**What you will do:** Somewhere below, one line contains "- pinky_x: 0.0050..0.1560" and a later line contains "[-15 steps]". Output those two lines and everything between them exactly, and nothing else.

**Data excerpts:**
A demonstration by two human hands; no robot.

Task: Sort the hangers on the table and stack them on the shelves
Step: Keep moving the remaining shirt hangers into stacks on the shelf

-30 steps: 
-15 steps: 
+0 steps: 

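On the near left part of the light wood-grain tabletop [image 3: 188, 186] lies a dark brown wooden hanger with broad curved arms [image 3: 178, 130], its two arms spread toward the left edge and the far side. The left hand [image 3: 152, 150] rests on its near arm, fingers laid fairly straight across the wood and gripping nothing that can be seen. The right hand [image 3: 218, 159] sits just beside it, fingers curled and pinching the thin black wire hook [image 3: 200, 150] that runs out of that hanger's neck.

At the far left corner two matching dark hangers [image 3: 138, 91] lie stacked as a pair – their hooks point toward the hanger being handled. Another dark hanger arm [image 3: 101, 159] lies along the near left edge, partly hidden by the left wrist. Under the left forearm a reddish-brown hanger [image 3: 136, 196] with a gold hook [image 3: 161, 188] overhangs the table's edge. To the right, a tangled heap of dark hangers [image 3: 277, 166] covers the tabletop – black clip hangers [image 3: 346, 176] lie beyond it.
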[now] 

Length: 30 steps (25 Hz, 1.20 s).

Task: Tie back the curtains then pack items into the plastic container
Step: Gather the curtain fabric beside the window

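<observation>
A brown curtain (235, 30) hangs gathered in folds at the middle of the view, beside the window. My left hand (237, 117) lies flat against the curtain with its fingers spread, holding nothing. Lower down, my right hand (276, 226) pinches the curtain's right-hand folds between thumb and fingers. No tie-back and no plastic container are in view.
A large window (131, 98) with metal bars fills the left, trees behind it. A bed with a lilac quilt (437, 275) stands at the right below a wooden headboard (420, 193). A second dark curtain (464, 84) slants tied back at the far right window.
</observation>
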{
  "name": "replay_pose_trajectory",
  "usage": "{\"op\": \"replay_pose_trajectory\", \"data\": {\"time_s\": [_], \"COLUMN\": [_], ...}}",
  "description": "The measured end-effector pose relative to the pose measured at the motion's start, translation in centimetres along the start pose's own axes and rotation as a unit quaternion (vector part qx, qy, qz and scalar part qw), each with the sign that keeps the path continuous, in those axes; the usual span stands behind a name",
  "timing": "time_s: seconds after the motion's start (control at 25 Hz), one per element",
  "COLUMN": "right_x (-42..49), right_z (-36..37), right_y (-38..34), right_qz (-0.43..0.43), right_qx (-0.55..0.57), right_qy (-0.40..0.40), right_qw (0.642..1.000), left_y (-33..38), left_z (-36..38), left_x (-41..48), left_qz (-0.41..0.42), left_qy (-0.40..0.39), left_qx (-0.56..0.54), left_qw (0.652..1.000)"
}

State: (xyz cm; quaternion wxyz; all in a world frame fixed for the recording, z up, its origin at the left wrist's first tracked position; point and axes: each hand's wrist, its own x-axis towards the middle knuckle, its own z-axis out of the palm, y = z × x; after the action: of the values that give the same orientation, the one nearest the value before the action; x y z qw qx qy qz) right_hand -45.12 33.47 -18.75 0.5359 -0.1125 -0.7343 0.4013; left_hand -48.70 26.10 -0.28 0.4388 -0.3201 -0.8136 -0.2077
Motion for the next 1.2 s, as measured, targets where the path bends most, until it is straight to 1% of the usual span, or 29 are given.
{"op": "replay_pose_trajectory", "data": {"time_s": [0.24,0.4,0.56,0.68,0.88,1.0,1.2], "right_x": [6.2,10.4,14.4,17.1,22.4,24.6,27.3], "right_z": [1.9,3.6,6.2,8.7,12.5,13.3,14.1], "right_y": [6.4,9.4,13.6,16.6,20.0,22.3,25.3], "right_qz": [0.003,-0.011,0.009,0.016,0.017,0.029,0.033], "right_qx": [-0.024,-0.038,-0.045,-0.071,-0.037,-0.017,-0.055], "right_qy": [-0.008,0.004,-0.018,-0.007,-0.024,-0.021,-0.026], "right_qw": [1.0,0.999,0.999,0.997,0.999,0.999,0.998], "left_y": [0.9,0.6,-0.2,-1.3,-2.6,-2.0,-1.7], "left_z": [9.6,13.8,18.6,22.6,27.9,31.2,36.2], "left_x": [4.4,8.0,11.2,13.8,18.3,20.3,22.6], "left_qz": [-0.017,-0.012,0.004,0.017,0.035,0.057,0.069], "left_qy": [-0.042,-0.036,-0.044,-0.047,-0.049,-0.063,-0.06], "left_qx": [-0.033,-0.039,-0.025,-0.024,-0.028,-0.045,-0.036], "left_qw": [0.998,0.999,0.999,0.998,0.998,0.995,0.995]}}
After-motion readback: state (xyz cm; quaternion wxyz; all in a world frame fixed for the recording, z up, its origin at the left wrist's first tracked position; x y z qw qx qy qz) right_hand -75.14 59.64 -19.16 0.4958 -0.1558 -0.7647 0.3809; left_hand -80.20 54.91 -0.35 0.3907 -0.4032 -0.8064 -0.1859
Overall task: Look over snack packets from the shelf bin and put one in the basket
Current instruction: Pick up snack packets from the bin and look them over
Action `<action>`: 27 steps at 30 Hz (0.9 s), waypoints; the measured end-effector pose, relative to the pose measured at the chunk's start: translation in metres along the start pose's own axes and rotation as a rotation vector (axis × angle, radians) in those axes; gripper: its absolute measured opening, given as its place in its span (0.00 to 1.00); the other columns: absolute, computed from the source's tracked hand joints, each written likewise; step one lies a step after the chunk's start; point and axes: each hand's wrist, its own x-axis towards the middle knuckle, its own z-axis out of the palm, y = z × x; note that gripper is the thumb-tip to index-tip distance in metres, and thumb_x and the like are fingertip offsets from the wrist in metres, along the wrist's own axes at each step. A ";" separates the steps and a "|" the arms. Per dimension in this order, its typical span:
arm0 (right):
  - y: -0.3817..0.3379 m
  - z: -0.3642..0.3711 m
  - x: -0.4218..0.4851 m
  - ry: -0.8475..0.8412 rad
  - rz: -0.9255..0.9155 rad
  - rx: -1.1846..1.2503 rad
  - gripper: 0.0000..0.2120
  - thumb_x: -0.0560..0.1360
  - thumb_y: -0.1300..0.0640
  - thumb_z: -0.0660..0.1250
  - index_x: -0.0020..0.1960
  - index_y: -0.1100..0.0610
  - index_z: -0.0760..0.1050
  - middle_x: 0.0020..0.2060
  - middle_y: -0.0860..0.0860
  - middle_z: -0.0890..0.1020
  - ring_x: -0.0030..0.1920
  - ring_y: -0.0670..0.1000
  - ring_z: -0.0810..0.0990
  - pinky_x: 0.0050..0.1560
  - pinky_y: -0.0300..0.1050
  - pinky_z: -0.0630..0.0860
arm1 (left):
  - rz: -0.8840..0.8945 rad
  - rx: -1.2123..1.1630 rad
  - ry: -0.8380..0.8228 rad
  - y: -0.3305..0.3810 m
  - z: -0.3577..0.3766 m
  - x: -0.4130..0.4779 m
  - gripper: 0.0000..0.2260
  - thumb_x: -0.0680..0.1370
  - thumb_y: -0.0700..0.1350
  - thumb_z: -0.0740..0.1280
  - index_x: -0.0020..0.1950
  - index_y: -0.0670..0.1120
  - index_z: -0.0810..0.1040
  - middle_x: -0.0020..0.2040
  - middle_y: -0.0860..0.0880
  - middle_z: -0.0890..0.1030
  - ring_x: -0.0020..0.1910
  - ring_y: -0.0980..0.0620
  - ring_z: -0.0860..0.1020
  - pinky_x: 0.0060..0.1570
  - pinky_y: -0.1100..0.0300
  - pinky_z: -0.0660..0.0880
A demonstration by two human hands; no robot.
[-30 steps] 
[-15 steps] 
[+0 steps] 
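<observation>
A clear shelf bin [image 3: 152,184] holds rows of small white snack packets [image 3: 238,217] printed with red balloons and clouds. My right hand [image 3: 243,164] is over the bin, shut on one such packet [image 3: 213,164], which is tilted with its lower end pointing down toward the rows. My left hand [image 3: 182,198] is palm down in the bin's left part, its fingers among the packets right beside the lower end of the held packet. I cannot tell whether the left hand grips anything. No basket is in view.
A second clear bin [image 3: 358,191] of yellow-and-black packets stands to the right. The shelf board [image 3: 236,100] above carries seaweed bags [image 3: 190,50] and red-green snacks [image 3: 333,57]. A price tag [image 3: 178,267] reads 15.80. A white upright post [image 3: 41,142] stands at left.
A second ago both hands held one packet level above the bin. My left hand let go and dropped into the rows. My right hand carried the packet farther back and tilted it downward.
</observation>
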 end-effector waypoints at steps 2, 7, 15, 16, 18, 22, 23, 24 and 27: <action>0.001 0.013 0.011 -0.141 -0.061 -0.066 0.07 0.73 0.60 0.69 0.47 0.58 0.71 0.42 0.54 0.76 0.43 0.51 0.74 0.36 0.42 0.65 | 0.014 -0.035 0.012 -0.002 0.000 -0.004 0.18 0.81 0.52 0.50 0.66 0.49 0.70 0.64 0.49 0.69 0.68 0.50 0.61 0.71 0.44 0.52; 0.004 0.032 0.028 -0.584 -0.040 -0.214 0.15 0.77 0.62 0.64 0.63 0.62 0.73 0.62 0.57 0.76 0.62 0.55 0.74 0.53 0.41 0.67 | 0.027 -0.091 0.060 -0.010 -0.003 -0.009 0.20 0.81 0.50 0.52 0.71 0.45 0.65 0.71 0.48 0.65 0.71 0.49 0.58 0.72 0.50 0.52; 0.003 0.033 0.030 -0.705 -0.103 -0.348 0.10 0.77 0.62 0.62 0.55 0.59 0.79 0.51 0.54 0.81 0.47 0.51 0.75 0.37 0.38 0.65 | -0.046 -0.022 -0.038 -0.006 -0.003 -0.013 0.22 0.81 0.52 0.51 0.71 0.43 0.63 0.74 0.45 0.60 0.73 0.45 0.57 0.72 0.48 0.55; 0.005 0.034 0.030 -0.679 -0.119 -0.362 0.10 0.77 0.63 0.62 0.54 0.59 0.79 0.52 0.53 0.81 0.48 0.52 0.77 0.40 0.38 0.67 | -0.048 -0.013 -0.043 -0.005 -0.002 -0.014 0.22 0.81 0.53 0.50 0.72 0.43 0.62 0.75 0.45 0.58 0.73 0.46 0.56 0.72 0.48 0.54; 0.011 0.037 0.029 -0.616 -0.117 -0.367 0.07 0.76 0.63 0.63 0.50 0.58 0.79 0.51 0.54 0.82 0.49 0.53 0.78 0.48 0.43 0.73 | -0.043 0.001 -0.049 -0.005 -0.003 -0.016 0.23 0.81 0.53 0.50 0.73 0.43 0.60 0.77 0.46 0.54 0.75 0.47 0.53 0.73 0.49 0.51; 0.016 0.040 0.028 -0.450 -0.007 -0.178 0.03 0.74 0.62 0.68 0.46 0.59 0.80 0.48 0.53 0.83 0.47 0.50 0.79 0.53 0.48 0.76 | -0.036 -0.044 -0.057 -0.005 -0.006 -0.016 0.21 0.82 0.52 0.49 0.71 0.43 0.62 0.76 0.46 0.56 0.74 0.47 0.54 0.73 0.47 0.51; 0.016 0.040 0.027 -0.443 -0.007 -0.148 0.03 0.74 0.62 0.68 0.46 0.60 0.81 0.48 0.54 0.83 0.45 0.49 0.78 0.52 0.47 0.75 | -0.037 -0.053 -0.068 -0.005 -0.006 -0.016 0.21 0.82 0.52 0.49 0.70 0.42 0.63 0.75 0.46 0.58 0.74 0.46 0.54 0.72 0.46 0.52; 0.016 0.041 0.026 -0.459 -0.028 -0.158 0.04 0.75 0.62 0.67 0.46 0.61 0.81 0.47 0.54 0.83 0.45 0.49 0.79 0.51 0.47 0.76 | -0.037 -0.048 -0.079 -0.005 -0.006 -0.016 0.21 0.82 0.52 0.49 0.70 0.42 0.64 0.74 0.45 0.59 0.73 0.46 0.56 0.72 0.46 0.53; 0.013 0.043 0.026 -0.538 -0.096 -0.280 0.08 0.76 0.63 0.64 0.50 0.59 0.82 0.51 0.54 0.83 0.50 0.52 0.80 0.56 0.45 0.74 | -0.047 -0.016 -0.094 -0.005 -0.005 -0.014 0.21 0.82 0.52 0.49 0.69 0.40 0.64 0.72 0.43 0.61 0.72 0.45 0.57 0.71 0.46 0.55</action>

**Result below:**
  - pinky_x: 0.0050..0.1560
  - pinky_y: -0.0300..0.1050
  - pinky_z: -0.0630..0.0860
arm1 (left):
  - rz: -0.8840..0.8945 rad
  - rx: -1.2123..1.1630 rad
  - ry: -0.8380..0.8228 rad
  - y: -0.3305..0.3810 m
  - z: -0.3577..0.3766 m
  - x: -0.4130..0.4779 m
  - gripper: 0.0000..0.2260
  - thumb_x: -0.0680..0.1370
  - thumb_y: -0.0700..0.1350
  - thumb_z: -0.0740..0.1280
  - index_x: -0.0020..0.1950
  - index_y: -0.0670..0.1120
  - index_z: -0.0810..0.1040
  - middle_x: -0.0020..0.2040
  - middle_y: -0.0860..0.0880
  - middle_z: -0.0890..0.1030
  - ring_x: -0.0020..0.1910
  - ring_y: -0.0980..0.0620
  - ring_z: -0.0860..0.1020
  - pinky_x: 0.0060..0.1570
  - pinky_y: -0.1100..0.0300
  - pinky_z: -0.0660..0.0880
A demonstration by two human hands; no robot.
[-30 steps] 
[-15 steps] 

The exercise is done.